-------- Record excerpts
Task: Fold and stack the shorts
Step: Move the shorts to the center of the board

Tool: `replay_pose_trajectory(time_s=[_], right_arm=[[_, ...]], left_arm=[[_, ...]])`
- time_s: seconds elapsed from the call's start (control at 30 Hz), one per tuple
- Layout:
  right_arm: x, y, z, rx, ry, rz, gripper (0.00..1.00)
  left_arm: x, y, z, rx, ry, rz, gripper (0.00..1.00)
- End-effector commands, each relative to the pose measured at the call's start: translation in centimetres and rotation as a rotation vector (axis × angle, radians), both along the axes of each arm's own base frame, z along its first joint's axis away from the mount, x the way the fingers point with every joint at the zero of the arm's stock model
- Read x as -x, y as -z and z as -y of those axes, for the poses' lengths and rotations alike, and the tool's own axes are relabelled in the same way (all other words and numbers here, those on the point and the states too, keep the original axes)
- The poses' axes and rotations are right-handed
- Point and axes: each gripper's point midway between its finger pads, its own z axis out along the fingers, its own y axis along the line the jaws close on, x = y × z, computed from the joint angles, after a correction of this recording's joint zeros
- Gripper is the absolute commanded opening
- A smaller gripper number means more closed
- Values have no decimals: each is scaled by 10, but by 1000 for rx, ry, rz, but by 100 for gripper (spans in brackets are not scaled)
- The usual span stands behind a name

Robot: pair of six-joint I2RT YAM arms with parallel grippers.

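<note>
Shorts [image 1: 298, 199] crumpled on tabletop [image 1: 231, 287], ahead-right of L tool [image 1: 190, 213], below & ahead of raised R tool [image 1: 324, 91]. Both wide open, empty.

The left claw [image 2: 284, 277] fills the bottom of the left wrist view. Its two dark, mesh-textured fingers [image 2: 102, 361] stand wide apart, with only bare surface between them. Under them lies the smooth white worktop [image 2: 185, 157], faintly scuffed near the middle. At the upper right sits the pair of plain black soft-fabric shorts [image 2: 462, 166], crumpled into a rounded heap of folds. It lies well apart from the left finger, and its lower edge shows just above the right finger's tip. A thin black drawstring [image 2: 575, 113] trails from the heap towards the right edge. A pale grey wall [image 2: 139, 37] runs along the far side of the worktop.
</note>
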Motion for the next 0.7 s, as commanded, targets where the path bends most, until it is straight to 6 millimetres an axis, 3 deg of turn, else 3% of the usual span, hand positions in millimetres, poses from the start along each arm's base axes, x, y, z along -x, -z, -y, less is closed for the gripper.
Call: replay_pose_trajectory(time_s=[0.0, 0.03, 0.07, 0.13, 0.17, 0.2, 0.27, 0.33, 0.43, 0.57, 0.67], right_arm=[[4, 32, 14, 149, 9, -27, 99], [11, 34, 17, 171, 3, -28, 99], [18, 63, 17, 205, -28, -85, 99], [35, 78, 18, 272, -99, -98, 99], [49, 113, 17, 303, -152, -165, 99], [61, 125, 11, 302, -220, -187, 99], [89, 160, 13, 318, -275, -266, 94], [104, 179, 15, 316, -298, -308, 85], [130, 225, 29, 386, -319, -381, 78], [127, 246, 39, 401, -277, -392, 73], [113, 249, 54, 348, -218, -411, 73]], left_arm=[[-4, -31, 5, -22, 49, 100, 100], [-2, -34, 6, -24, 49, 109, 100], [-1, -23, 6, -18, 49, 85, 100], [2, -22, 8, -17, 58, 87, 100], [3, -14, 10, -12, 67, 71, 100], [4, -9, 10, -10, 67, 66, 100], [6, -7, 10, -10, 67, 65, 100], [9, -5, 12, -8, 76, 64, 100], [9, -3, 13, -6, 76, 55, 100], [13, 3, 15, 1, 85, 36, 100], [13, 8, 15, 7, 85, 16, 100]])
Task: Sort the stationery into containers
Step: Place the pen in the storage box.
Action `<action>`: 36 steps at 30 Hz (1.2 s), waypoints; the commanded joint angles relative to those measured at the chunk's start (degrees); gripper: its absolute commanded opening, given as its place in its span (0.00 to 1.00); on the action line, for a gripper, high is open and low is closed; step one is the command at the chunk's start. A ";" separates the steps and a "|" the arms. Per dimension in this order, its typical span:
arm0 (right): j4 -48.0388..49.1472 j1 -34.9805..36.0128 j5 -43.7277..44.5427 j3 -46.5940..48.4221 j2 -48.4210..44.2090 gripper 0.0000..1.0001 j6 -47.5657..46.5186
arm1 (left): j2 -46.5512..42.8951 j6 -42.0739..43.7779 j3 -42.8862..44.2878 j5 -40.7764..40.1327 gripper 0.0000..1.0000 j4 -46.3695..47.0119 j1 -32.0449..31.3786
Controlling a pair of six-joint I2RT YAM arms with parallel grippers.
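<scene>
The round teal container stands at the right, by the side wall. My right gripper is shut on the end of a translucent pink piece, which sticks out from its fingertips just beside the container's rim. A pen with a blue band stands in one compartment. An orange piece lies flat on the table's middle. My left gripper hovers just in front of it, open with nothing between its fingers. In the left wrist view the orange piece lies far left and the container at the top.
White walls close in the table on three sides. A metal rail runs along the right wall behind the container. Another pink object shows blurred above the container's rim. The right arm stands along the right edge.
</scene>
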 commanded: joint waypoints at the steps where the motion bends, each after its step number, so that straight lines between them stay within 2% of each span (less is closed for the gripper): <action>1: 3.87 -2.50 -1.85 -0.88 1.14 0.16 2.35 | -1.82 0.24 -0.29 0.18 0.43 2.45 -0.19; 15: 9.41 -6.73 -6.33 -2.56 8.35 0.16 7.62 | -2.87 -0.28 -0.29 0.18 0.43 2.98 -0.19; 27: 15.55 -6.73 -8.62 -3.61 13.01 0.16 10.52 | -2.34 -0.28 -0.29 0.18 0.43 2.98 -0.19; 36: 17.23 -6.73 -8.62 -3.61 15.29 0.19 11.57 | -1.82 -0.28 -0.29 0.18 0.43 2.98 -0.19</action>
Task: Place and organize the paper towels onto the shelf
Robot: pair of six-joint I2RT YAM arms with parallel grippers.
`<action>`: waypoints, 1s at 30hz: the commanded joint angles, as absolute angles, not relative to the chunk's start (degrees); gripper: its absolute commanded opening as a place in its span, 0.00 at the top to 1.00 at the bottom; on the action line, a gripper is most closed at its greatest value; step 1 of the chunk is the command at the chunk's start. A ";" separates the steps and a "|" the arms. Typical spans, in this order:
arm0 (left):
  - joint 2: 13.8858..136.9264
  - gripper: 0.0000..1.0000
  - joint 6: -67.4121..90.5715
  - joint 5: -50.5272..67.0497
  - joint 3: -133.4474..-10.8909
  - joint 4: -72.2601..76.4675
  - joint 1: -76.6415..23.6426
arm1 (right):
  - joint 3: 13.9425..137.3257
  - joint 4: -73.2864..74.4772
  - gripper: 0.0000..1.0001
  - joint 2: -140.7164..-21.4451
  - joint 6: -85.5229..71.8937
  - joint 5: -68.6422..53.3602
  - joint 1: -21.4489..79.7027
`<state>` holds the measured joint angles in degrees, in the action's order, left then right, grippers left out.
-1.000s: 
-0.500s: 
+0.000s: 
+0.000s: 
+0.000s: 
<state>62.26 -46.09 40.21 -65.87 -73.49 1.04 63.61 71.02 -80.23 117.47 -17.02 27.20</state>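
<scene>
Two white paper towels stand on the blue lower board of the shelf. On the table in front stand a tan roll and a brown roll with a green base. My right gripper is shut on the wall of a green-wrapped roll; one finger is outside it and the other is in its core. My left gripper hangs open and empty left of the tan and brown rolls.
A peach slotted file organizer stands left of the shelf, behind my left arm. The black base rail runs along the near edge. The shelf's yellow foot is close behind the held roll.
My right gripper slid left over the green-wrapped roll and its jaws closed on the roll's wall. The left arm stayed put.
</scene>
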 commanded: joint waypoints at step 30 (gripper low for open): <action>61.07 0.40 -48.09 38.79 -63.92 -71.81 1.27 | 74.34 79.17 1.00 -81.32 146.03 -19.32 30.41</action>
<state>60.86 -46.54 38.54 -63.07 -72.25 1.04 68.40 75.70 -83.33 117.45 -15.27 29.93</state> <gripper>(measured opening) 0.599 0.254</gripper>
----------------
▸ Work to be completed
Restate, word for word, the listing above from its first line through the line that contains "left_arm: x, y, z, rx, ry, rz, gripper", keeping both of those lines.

▸ Answer for the task
Task: Fold and stack the shorts
Step: Move the shorts to the center of the board

Tool: `replay_pose_trajectory(time_s=[_], right_arm=[[_, ...]], left_arm=[[_, ...]])`
- time_s: seconds elapsed from the call's start (control at 30 Hz), one per tuple
- Layout:
  right_arm: x, y, z, rx, ry, rz, gripper (0.00..1.00)
  left_arm: x, y, z, rx, ry, rz, gripper (0.00..1.00)

No additional answer is expected.